Assignment:
After repeating the line containing "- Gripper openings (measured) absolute", stop; until then, repeat each line of the listing below exactly, starting with the first.

Recorded data:

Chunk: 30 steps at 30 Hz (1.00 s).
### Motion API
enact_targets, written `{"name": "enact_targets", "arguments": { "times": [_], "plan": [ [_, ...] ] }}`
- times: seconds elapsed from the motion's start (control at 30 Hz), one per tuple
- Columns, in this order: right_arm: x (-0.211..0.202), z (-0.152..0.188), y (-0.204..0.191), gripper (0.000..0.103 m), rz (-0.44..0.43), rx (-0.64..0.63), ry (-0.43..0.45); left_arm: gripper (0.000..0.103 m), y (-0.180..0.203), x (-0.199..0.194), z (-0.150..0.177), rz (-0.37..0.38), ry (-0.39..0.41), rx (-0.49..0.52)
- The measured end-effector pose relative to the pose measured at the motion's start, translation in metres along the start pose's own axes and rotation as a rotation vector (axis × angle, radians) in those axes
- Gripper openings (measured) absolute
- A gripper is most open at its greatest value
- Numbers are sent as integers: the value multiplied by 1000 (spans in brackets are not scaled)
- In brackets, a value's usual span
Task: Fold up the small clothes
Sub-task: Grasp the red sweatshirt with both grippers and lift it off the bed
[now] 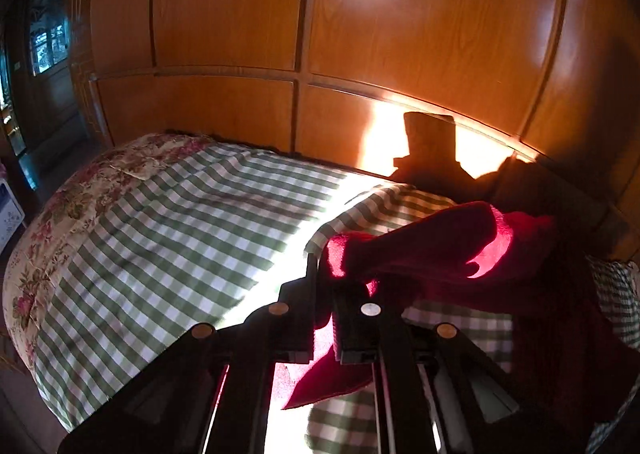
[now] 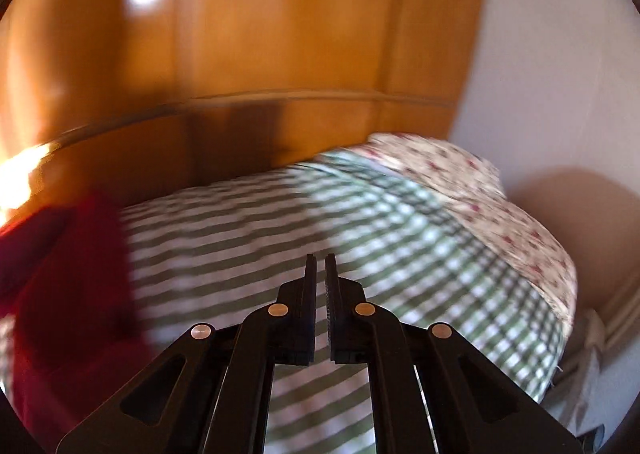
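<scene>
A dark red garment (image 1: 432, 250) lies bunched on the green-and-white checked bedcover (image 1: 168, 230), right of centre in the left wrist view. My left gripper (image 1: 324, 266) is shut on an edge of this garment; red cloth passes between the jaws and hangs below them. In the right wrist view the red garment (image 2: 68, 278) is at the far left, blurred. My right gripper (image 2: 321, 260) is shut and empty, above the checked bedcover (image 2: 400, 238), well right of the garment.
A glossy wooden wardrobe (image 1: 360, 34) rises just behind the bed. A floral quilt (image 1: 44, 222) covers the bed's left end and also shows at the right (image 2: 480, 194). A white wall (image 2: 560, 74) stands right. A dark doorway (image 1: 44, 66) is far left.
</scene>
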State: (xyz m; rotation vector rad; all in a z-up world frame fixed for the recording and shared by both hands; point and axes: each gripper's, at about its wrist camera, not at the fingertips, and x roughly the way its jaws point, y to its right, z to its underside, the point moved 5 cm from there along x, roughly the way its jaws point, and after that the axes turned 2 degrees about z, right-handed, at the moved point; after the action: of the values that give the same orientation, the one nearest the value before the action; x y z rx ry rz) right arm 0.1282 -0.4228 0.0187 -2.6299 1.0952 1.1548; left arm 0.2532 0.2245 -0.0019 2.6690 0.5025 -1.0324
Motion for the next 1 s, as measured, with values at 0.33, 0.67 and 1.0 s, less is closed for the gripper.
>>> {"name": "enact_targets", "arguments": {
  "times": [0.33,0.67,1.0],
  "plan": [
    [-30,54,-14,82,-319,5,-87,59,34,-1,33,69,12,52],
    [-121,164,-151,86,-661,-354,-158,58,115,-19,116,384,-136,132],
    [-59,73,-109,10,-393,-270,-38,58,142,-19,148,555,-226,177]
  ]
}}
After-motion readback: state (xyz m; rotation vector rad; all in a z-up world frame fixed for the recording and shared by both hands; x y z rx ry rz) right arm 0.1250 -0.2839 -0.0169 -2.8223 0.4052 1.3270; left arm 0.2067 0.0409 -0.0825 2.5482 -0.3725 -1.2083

Result of the task:
Chunk: 30 steps at 30 Hz (1.00 s).
### Motion API
enact_targets, written `{"name": "enact_targets", "arguments": { "times": [_], "plan": [ [_, ...] ] }}`
- times: seconds elapsed from the motion's start (control at 30 Hz), one per tuple
- Columns, in this order: right_arm: x (-0.211..0.202), z (-0.152..0.188), y (-0.204..0.191), gripper (0.000..0.103 m), rz (-0.44..0.43), rx (-0.64..0.63), ry (-0.43..0.45); left_arm: gripper (0.000..0.103 m), y (-0.180..0.203), x (-0.199..0.194), z (-0.150..0.177), rz (-0.37..0.38), ry (-0.39..0.41), rx (-0.49..0.52)
- The measured end-effector pose relative to the pose measured at the motion's start, translation in metres along the start pose's own axes and rotation as a rotation vector (axis × angle, radians) in those axes
- Gripper openings (measured) absolute

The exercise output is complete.